##### Given data
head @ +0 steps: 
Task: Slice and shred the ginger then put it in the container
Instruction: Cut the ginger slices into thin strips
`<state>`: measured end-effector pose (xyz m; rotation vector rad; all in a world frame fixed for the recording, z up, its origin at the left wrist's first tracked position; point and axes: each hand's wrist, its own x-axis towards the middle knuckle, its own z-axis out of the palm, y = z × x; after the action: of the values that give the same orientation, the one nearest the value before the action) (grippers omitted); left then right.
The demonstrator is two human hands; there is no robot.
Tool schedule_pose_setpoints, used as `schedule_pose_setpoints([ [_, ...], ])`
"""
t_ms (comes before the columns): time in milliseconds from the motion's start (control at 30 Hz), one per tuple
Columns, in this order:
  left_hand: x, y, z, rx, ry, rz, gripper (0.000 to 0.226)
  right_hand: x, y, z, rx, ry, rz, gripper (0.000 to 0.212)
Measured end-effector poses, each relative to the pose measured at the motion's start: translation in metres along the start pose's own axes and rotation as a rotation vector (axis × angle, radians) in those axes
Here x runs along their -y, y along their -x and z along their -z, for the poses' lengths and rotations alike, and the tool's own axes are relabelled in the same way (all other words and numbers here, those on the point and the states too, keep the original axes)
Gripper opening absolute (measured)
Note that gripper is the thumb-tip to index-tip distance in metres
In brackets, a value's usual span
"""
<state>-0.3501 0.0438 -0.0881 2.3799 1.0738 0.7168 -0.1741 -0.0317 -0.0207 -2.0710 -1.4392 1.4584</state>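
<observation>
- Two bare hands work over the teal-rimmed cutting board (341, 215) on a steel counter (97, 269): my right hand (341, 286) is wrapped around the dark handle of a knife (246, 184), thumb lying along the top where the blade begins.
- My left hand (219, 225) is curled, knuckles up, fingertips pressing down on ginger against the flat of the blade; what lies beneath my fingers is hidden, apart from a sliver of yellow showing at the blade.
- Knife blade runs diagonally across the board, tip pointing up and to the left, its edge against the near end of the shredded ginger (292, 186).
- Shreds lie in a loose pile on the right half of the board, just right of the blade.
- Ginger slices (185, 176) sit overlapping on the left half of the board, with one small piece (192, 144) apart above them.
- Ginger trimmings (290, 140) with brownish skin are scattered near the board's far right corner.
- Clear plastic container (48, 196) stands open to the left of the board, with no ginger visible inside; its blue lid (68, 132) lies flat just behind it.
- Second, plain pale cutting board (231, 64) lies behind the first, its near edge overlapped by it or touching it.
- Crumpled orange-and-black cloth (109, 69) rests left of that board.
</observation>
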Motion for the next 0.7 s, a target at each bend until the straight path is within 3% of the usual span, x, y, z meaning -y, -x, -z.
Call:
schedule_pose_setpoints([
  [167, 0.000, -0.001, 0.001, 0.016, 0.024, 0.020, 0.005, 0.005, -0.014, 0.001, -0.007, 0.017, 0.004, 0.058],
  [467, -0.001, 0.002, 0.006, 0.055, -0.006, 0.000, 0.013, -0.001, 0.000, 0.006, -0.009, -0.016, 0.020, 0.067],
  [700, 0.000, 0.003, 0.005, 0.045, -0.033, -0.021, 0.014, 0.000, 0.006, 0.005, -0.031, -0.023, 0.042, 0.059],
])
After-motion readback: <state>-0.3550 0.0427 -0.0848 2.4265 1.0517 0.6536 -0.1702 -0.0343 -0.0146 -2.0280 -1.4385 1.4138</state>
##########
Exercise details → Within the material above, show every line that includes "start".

Solution to the exercise →
t_ms (comes before the columns): time in milliseconds from the motion's start (control at 30 Hz), one per tuple
Measured end-effector poses, each relative to the pose measured at the motion's start: translation in metres along the start pose's own axes and rotation as a rotation vector (axis × angle, radians) in those axes

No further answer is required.